David: La liberazione è come una madre in una attitudine dinamica di aprire sempre il cuore e le braccia; la libertà interiore individuale è il gesto del bambino che, aprendo le braccia a sua volta, si lascia abbracciare.

Si tratta di un atto da compiere; scegliere la libertà, e farlo al di là d ogni attesa passiva e del chi-vive istintivo. Lo scopo del nostro destino è di liberare la nostra libertà nel cuore di questa corrente universale. Questa partecipazione è esploratrice, ludica, dinamica, giusta attenzione e attenzione senza un “affaticamento psicologico”. Questa corrente universale genera amore e libertà infinita. Ci porta come un fiume porta una barca. Questa corrente ci porta perché ne diveniamo coscienti, non ci porta come un ramo morto, come se fossimo dei dormienti incoscienti d’essere.

D: Il nostro destino è dunque di viaggiare nella corrente della liberazione e la nostra partecipazione individuale e attiva è un “fare partecipare” nello spirito della scoperta?

David: Si, restiamo nell’analogia del fiume: in un recente atelier-avventura nelle Lande, la corrente del fiume ci ha insegnato questa distinzione tra un lasciar-fare passivo dove non c’è niente da fare e un fare-condurre nella corrente che ci porta. Se siamo in una barca senza utilizzare i remi la corrente ci porta dove vuole. Siccome il fiume è sinuoso, sparso di tronchi, di sassi e banchi di sabbia, la nostra barca corre un vero rischio di rovesciarsi o di restare impigliata in questi ostacoli contro corrente.

Praticamente cosa abbiamo imparato e qual è l’arte di condurre la libertà?

· Condurre la barca non vuol dire lasciarsi portare dalla corrente, ma dirigere la propria condotta.

· L’azione di dirigere di fronte agli ostacoli deve essere immediata. E’ importante essere totalmente presenti, vigili, attivi. Ogni ritardo all’adattamento alla corrente fa andare la barca alla deriva e accresce il danno. Invece, se l’adattamento alla corrente e agli ostacoli è immediata, lo sforzo da fare è facile e divertente.
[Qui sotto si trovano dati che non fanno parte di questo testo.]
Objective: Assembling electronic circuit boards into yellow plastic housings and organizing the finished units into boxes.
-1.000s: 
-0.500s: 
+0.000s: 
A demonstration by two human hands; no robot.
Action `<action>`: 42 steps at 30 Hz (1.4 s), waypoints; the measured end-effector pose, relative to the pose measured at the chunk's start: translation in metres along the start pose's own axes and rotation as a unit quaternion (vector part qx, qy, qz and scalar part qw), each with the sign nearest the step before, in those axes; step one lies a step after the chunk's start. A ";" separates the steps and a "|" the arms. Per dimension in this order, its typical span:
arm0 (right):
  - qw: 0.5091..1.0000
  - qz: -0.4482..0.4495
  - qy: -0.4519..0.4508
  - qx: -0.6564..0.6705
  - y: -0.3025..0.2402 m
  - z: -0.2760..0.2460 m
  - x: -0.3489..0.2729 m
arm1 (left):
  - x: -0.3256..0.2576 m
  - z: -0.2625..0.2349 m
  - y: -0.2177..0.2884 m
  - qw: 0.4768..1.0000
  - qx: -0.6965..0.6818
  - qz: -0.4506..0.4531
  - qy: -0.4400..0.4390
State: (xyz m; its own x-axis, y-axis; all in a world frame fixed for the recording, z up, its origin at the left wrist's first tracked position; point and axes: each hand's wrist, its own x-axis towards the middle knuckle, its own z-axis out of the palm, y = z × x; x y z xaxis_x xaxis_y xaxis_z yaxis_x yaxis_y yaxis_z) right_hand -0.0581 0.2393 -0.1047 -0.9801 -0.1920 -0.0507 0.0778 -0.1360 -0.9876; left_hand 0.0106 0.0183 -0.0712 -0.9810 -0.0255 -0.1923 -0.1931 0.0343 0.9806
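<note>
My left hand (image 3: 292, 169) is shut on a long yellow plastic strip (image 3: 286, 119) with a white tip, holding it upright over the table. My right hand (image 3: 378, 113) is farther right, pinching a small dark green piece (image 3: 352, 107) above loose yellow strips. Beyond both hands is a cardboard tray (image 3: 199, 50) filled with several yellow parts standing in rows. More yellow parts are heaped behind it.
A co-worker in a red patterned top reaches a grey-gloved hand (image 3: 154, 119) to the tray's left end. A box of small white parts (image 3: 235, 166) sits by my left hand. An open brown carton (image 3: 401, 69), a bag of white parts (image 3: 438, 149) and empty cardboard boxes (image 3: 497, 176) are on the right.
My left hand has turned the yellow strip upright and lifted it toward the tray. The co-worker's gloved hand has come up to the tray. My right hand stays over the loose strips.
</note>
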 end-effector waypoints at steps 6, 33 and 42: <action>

· La barca deve essere diretta e andare un po’ più veloce del movimento del fiume perché ci sia padronanza. Là entriamo nel piacere individuale d’essere liberi e partecipiamo alla gioia d’esserne coscienti. La libertà è liberata. Aggiustarsi nel senso della corrente diventa allora un piacere fluido, intelligente e creativo. Quando questo gioco s’inventa nello spirito della scoperta, senza “fatica psicologica” né identificazione ristretta alla nostra produzione mentale, è sorprendente rendersi conto che è il fiume che gioca con noi. Tutto s’inverte allora in un grande scoppio di risa. La vita universale gioca attraverso la coscienza individuale, è “Io sono quello” che gioca con “io sono qui”. La sensazione del sorgere della libertà procura un sentimento di invincibilità semplice d’essere il vincitore dell’istante presente.

· Questo favorisce un’armonia a livello del corpo, delle emozioni, della mente come la relazione con il reale, unità ritrovata dal giusto atto d’Essere.